Eli Lilly vs Pfizer: One Owns the Obesity Market Today, The Other Paid to Compete Tomorrow

© Jeff J Mitchell / Getty Images News via Getty Images

Eli Lilly (NYSE: LLY | LLY Price Prediction) and Pfizer (NYSE: PFE) just delivered Q1 2026 results that read like two different chapters of the same drug industry.

Lilly is sprinting through an obesity gold rush. Pfizer is rebuilding after COVID and buying its way into the same race. Both beat estimates, but the businesses underneath could not feel more different.

GLP-1 Volume Carries Lilly. Eliquis and Oncology Carry Pfizer.

Lilly posted $19.80B in revenue, up 55.5%, with Mounjaro alone contributing $8.66B on a 125% jump. Zepbound added another $4.16B. Volume rose 65% while realized prices fell 13%, a trade Lilly is clearly willing to make to grab share before rivals arrive.

Pfizer pulled $14.45B in revenue, up 5.4%, with Eliquis at $2.17B (+13%) and Padcev surging 39%. The COVID drag is real: Comirnaty fell 59% and Paxlovid dropped 62%. CEO Albert Bourla called it a “defining period for Pfizer,” which is a polite way of saying every launch matters.

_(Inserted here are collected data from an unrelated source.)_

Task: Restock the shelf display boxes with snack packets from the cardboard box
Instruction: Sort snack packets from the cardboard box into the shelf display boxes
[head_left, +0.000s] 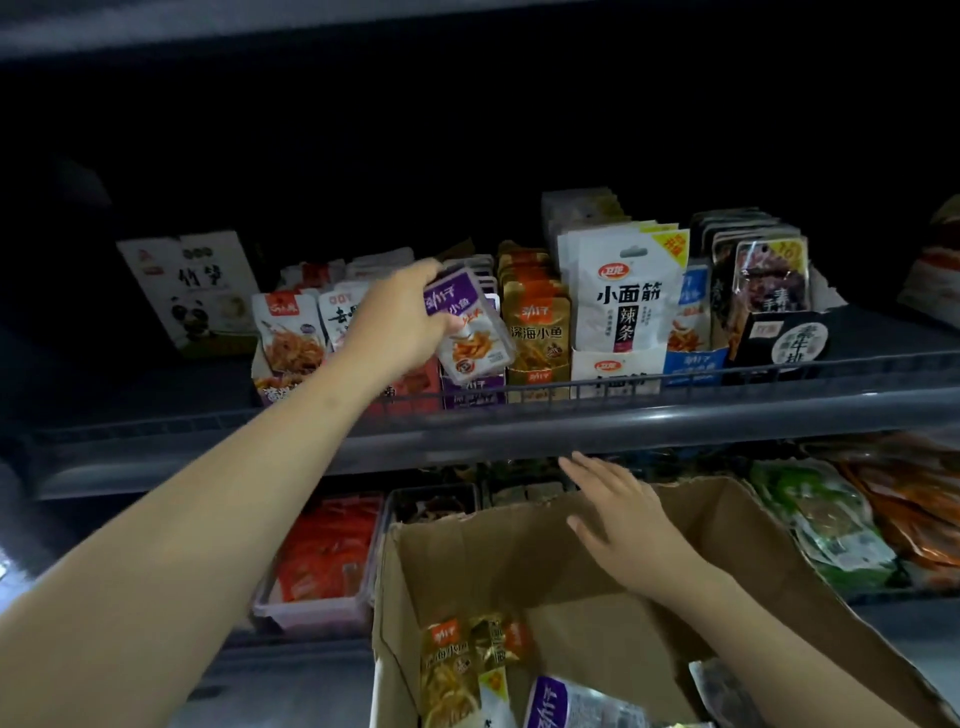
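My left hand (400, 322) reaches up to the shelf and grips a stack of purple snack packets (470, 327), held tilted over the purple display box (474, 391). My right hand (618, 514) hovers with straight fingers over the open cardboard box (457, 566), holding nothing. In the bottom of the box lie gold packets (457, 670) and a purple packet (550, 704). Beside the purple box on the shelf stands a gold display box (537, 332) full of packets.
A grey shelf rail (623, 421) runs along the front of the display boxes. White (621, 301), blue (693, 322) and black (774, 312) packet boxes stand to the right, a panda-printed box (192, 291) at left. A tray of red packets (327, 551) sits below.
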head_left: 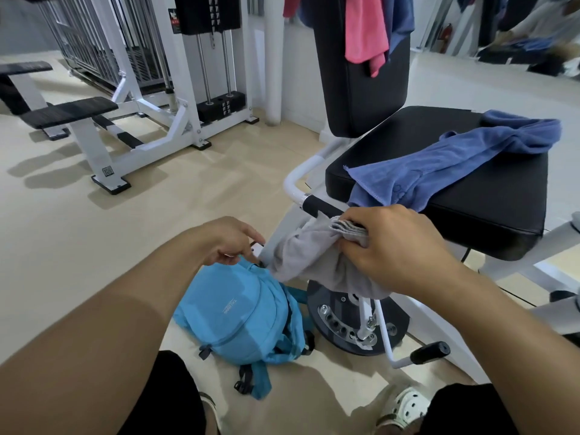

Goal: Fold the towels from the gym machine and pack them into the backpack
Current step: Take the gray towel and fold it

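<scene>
A light blue backpack (248, 318) stands on the floor against the gym machine's base. My left hand (230, 240) holds the backpack's top edge with curled fingers. My right hand (392, 246) grips a folded grey towel (314, 262) just above and to the right of the backpack's opening; the towel's loose end hangs down. A blue towel (445, 161) lies crumpled across the black seat (489, 208). A pink towel (365, 32) and another blue one (398, 17) hang over the black backrest (354, 89).
The machine's white frame, black-gripped handle (320, 207) and round adjustment plate (342, 321) crowd the space right of the backpack. A second lever (430, 353) sticks out low. A white weight-stack machine (207, 73) and benches stand at back left. My knees and sandals fill the bottom.
</scene>
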Tool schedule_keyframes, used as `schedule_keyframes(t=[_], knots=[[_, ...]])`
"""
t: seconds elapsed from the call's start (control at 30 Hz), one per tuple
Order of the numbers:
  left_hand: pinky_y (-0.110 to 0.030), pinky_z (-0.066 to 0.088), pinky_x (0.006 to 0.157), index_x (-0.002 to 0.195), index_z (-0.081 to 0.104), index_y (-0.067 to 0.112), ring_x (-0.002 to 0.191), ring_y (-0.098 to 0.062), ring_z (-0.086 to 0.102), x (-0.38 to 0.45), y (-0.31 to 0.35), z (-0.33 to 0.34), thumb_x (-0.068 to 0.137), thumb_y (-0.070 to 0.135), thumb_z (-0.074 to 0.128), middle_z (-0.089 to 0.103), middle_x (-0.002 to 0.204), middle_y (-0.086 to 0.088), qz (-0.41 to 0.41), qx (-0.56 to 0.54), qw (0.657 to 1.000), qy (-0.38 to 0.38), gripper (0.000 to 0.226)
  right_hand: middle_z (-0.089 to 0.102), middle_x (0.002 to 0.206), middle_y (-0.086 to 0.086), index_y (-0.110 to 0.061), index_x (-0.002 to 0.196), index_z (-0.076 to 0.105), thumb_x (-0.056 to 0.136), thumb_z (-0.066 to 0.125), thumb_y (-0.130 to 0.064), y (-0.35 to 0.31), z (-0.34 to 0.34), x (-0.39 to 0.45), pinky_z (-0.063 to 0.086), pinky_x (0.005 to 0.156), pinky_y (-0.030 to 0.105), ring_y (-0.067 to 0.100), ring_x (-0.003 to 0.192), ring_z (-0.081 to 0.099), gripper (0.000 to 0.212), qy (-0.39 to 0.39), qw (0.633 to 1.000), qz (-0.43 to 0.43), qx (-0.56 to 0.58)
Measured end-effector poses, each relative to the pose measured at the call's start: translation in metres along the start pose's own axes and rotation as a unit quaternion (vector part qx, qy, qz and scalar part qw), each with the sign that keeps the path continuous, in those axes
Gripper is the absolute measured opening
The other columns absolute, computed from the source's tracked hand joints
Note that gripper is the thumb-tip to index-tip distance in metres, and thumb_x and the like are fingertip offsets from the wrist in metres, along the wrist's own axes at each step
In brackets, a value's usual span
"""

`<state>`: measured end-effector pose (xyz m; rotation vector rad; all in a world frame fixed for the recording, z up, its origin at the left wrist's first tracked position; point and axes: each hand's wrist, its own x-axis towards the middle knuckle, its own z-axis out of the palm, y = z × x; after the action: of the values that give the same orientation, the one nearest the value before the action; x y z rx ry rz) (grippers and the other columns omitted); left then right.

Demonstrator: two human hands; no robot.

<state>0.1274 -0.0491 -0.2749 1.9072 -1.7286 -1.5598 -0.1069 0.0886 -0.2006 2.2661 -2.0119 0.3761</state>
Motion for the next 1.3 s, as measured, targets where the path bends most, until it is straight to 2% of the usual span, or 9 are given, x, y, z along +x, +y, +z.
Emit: schedule_keyframes(t=[0.07, 0.2, 0.43, 0.6, 0.73, 0.87, 1.07, 1.17, 1.3], knots=[[-0.025, 0.054, 0.059, 0.101, 0.071, 0.020, 0.080, -0.019, 0.058, 0.007, -0.008, -0.002, 0.083, -0.001, 0.075, 0.065, 0.099, -0.010, 0.031, 0.027, 0.996, 0.080, 0.027, 0.064, 0.076, -0.008, -0.031, 0.096, 0.062, 0.088, 0.053, -0.040, 0.000, -0.002, 0.000, 0.037, 0.054, 0.031, 0.020, 0.068, 0.059, 0.014, -0.007, 1.000, -0.025, -0.015], [-0.038, 0.051, 0.103, 0.121, 0.067, 0.022, 0.117, -0.017, 0.065, -0.005, -0.003, 0.001, 0.077, 0.059, 0.077, 0.070, 0.120, 0.001, 0.120, -0.125, 0.978, -0.117, 0.058, 0.063, 0.076, -0.010, -0.032, 0.096, 0.062, 0.088, 0.054, -0.039, -0.001, -0.006, -0.001, 0.037, 0.055, 0.031, 0.019, 0.068, 0.060, 0.013, -0.010, 0.998, -0.056, -0.025], [-0.032, 0.052, 0.102, 0.144, 0.038, 0.034, 0.124, -0.008, 0.058, -0.035, 0.017, 0.039, 0.057, 0.035, 0.093, 0.058, 0.134, 0.008, 0.269, 0.028, 0.936, -0.225, 0.103, 0.068, 0.084, -0.011, -0.035, 0.099, 0.065, 0.084, 0.052, -0.041, -0.004, -0.012, -0.002, 0.048, 0.058, 0.035, 0.016, 0.073, 0.062, 0.020, -0.026, 0.992, -0.121, -0.032], [-0.027, 0.056, 0.071, 0.099, 0.061, 0.018, 0.085, -0.013, 0.067, -0.038, 0.023, 0.040, 0.068, 0.012, 0.088, 0.071, 0.089, 0.007, 0.285, 0.025, 0.949, -0.133, 0.042, 0.068, 0.081, -0.010, -0.036, 0.102, 0.066, 0.086, 0.057, -0.043, -0.006, -0.014, -0.003, 0.050, 0.061, 0.036, 0.020, 0.076, 0.064, 0.019, -0.026, 0.995, -0.089, -0.026], [-0.031, 0.058, 0.080, 0.109, 0.062, 0.012, 0.095, -0.019, 0.071, -0.032, 0.023, 0.022, 0.071, -0.004, 0.084, 0.074, 0.101, -0.005, 0.267, -0.128, 0.953, -0.064, 0.047, 0.071, 0.088, -0.009, -0.047, 0.115, 0.064, 0.088, 0.061, -0.049, 0.004, -0.019, -0.003, 0.052, 0.071, 0.035, 0.021, 0.086, 0.066, 0.026, -0.039, 0.999, -0.009, 0.015], [-0.033, 0.057, 0.087, 0.116, 0.064, 0.011, 0.100, -0.023, 0.071, -0.019, 0.017, 0.005, 0.083, -0.003, 0.068, 0.074, 0.109, -0.009, 0.175, -0.282, 0.943, 0.009, 0.036, 0.068, 0.078, -0.004, -0.029, 0.097, 0.069, 0.091, 0.061, -0.046, 0.028, -0.021, 0.004, 0.052, 0.073, 0.041, 0.024, 0.079, 0.061, 0.020, 0.056, 0.986, 0.103, 0.121], [-0.033, 0.049, 0.066, 0.104, 0.067, 0.006, 0.077, -0.024, 0.059, 0.002, -0.004, -0.005, 0.086, 0.006, 0.054, 0.064, 0.089, -0.008, 0.066, -0.338, 0.939, 0.022, 0.022, 0.064, 0.079, -0.012, -0.026, 0.088, 0.066, 0.101, 0.053, -0.040, 0.041, -0.021, 0.011, 0.038, 0.060, 0.014, 0.001, 0.078, 0.058, 0.022, 0.111, 0.953, 0.179, 0.219], [-0.037, 0.052, 0.074, 0.117, 0.065, 0.003, 0.084, -0.027, 0.062, 0.012, -0.007, 0.001, 0.089, 0.002, 0.047, 0.066, 0.102, -0.010, 0.055, -0.300, 0.951, 0.044, 0.033, 0.065, 0.083, -0.010, -0.025, 0.091, 0.062, 0.100, 0.050, -0.047, 0.040, -0.014, 0.012, 0.048, 0.073, 0.038, 0.015, 0.083, 0.059, 0.027, 0.104, 0.954, 0.182, 0.215], [-0.024, 0.046, 0.078, 0.138, 0.050, 0.022, 0.110, -0.019, 0.058, 0.013, -0.004, 0.007, 0.089, 0.003, 0.055, 0.060, 0.126, 0.000, 0.142, -0.113, 0.967, 0.177, 0.053, 0.060, 0.071, -0.008, -0.029, 0.080, 0.054, 0.095, 0.056, -0.053, 0.035, -0.010, 0.012, 0.048, 0.071, 0.044, 0.015, 0.074, 0.057, 0.029, 0.103, 0.966, 0.117, 0.209]])
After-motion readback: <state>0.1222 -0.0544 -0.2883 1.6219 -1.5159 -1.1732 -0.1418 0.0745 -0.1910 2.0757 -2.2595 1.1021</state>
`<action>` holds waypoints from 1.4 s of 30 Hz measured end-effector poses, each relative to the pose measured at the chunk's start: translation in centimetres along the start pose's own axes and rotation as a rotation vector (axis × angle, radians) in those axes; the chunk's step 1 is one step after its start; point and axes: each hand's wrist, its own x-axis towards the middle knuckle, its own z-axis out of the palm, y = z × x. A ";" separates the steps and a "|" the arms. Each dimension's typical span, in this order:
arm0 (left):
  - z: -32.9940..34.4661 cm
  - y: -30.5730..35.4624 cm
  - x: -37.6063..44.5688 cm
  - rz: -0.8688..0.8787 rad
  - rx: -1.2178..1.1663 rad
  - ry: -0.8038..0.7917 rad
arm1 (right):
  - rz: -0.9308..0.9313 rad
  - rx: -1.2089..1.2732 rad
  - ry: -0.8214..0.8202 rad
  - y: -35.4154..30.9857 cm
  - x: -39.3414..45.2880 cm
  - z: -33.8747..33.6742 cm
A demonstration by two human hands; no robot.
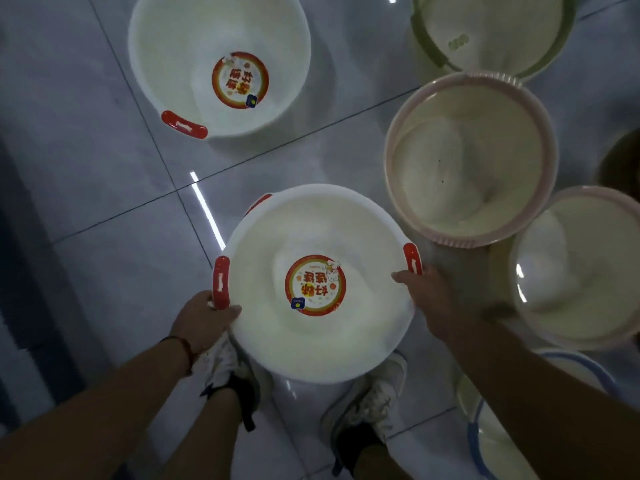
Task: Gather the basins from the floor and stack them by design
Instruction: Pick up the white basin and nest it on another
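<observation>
I hold a white basin with red handles (263,327) and a round red sticker inside, above my feet. My left hand (204,320) grips its rim at the left red handle. My right hand (429,299) grips the rim by the right red handle, thumb inside the bowl. A third red handle peeks out behind the basin, so another basin may sit under it. A matching white basin with a red handle (173,46) and the same sticker lies on the floor at the upper left.
Two pink-rimmed basins (391,140) (519,244) lie on the grey tiled floor to the right. A green-rimmed basin (426,26) is at the top right, and a blue-rimmed basin (474,441) at the bottom right. My two shoes stand below the held basin.
</observation>
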 end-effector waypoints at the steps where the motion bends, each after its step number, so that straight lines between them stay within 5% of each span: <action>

An infographic titled 'Eli Lilly VS Pfizer: The Better Pharma Buy Q1 2026: A Tale of Two Drug Industries'. It presents a dark background with two main columns comparing Eli Lilly (LLY) and Pfizer (PFE). The Eli Lilly column details 'Hypergrowth Engine,' Q1 2026 revenue of $19.80B with a +55.5% YoY increase, Mounjaro sales of $8.66B (+125%), and Zepbound sales of $4.16B (Volume +65%, Prices -13%). It lists 'Obesity Dominance' with Foundayo (Oral GLP-1 Pill) Approved and First-Mover Position. Gauges indicate high 'Business Momentum' and 'Income & Value'. FY26 Guidance (RAISED) is $82-85B revenue. The section 'For Growth: Lean Lilly' mentions Strong Momentum, $2B Guidance Raise, and Risk: Premium Valuation (Fwd PE ~31). The Pfizer column details 'Post-COVID Transition,' Q1 2026 revenue of $14.45B with a +5.4% YoY increase, Eliquis sales of $2.17B (+13%), Padcev sales of $591M (+39%), and declines in Comirnaty (-59%) and Paxlovid (-62%) due to 'COVID Drag'. It lists 'Strategic Moves' including Metsera Acquisition (~$7B for Obesity Assets) and Vyndamax Exclusivity Extended to 2031. FY26 Guidance (REAFFIRMED) is $59.5-62.5B revenue. The section 'For Income: Lean Pfizer' mentions 6.61% Dividend Yield, Turnaround Potential, and (Fwd PE ~9). The source is stated as 'Vetted Q1 2026 Earnings Data, Alpha Vantage, Fuse API as of June 19, 2026 6:11 AM ET'.
24/7 Wall St.
Business Driver Lilly Pfizer
Main growth engine Mounjaro, Zepbound Eliquis, oncology, Vyndaqel
Q1 revenue growth 55.5% 5.4%
FY26 guidance Raised to $82B to $85B Reaffirmed $59.5B to $62.5B

One Owns Obesity Today. The Other Just Paid To Enter.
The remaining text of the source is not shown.